Problem to solve: Transcribe each line below verbatim; pictures excluded.

Dataset section:
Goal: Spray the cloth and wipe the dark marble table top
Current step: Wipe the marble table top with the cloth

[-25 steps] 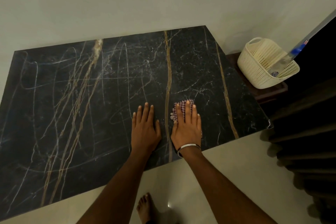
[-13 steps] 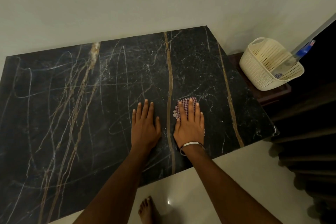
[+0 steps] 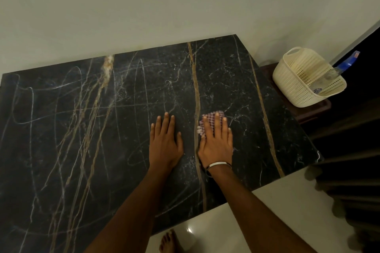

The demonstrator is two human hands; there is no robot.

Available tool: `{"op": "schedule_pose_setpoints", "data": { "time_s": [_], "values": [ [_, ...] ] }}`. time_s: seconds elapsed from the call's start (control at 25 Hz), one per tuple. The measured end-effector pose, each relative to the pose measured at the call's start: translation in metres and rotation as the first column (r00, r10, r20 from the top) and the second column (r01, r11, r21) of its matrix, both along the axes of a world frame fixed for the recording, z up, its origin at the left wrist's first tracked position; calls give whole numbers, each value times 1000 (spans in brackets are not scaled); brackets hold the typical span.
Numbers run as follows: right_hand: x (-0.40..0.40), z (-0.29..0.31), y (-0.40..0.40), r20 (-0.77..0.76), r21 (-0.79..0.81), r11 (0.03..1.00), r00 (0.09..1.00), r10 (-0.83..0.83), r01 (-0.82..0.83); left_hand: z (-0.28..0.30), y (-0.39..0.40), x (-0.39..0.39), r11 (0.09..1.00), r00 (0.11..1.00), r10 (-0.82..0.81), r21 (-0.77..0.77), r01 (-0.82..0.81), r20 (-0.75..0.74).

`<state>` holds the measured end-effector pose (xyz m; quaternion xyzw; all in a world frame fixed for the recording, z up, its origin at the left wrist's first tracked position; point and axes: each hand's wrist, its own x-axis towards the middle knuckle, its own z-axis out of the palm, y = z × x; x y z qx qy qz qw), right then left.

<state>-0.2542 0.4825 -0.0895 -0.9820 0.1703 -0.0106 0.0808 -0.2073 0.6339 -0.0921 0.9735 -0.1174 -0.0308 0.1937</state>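
Cloth (image 3: 212, 118): small checked rag, lying flat on the table top (image 3: 82, 129) toward its right half, nearer the front edge than the wall edge. You are pinning it under your right hand (image 3: 216, 144); only its far end and left fringe are showing past your fingers (image 3: 218, 123).

Right hand: you are laying it palm down, fingers straight and close together, pressing the cloth rather than pinching it.

Left hand (image 3: 164, 144): you are resting it flat on bare marble just beside the right, fingers slightly fanned, holding nothing.

Handling, by judgement: the cloth is looking thin, soft and light, likely to bunch or slip on polished stone. You are best keeping a broad palm over its middle.

Basket (image 3: 296, 86): standing off the right edge, a bottle (image 3: 347, 61) leaning in it.
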Motion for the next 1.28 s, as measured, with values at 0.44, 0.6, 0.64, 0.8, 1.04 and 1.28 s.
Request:
{"op": "schedule_pose_setpoints", "data": {
  "time_s": [0.44, 0.6, 0.64, 0.8, 1.04, 1.28],
  "values": [
    [21, 1, -7, 13, 3, 998, 998, -66, 66, 0, 12, 19, 1000, 1000, -14, 4, 14, 10],
    [27, -3, 7, 18, 3, 999, 999, 36, -36, 1, 6, 26, 1000, 1000, 0, 16, 0, 7],
    [29, -4, 2, 12, 4, 998, 998, 69, -70, 1, 5, 29, 1000, 1000, -2, 19, 2, 1],
    [40, -2, -39, -17, 11, 1000, 1000, -16, 16, 2, 1, 42, 1000, 1000, 3, 17, -3, -24],
    [55, -2, -6, 25, 11, 1000, 1000, -11, 11, 2, -4, 52, 1000, 1000, 20, 1, -20, -7],
    [69, -3, -32, -1, 0, 996, 996, 93, -93, -1, -6, 61, 1000, 1000, 20, 8, -19, -13]
  ]
}}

Written response:
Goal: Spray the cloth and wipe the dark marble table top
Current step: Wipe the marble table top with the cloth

[-25 steps] 
[-13 steps] 
[+0 steps] 

The demonstrator is two human hands; there is no robot.

Available tool: `{"op": "schedule_pose_setpoints", "data": { "time_s": [_], "values": [ [_, ...] ] }}`. time_s: seconds elapsed from the call's start (control at 25 Hz), one per tuple. The measured end-effector pose, each relative to the pose measured at the call's start: translation in metres and rotation as the first column (r00, r10, r20 from the top) and the second column (r01, r11, r21) of its matrix, both along the axes of a world frame fixed for the recording, z up, its origin at the left wrist's first tracked position; calls give whole numbers, each value times 1000 (spans in brackets are not scaled); brackets hold the typical span.
Numbers run as follows: right_hand: x (-0.40..0.40), z (-0.29..0.31), y (-0.40..0.40), r20 (-0.77..0.76), r21 (-0.79..0.81), r11 (0.03..1.00), r00 (0.09..1.00), r10 (-0.83..0.83), r01 (-0.82..0.83); left_hand: z (-0.28..0.30), y (-0.39..0.40), x (-0.39..0.39), r11 (0.09..1.00), r00 (0.11..1.00), r10 (-0.82..0.81), r21 (-0.77..0.77), r01 (-0.82..0.81), r20 (-0.75..0.74).

`<state>` holds the measured end-effector pose (xyz m; quaternion xyzw; all in a world frame fixed for the recording, z up, its origin at the left wrist's first tracked position; point and axes: each hand's wrist, its own x-axis towards the middle knuckle, its own z-axis out of the palm, y = z × x; x y z qx qy qz qw), right then left.

<state>-0.2542 0.4825 -0.0895 -0.9820 0.1703 -0.0106 0.0808 -0.2073 0.6339 -0.0921 0.9735 -0.1174 -0.0308 0.1937</state>
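Cloth (image 3: 212, 118): small checked rag, lying flat on the table top (image 3: 82, 129) toward its right half, nearer the front edge than the wall edge. You are pinning it under your right hand (image 3: 216, 144); only its far end and left fringe are showing past your fingers (image 3: 218, 123).

Right hand: you are laying it palm down, fingers straight and close together, pressing the cloth rather than pinching it.

Left hand (image 3: 164, 144): you are resting it flat on bare marble just beside the right, fingers slightly fanned, holding nothing.

Handling, by judgement: the cloth is looking thin, soft and light, likely to bunch or slip on polished stone. You are best keeping a broad palm over its middle.

Basket (image 3: 296, 86): standing off the right edge, a bottle (image 3: 347, 61) leaning in it.
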Motion for the next 1.28 s, as measured, with values at 0.44, 0.6, 0.64, 0.8, 1.04 and 1.28 s.
Request:
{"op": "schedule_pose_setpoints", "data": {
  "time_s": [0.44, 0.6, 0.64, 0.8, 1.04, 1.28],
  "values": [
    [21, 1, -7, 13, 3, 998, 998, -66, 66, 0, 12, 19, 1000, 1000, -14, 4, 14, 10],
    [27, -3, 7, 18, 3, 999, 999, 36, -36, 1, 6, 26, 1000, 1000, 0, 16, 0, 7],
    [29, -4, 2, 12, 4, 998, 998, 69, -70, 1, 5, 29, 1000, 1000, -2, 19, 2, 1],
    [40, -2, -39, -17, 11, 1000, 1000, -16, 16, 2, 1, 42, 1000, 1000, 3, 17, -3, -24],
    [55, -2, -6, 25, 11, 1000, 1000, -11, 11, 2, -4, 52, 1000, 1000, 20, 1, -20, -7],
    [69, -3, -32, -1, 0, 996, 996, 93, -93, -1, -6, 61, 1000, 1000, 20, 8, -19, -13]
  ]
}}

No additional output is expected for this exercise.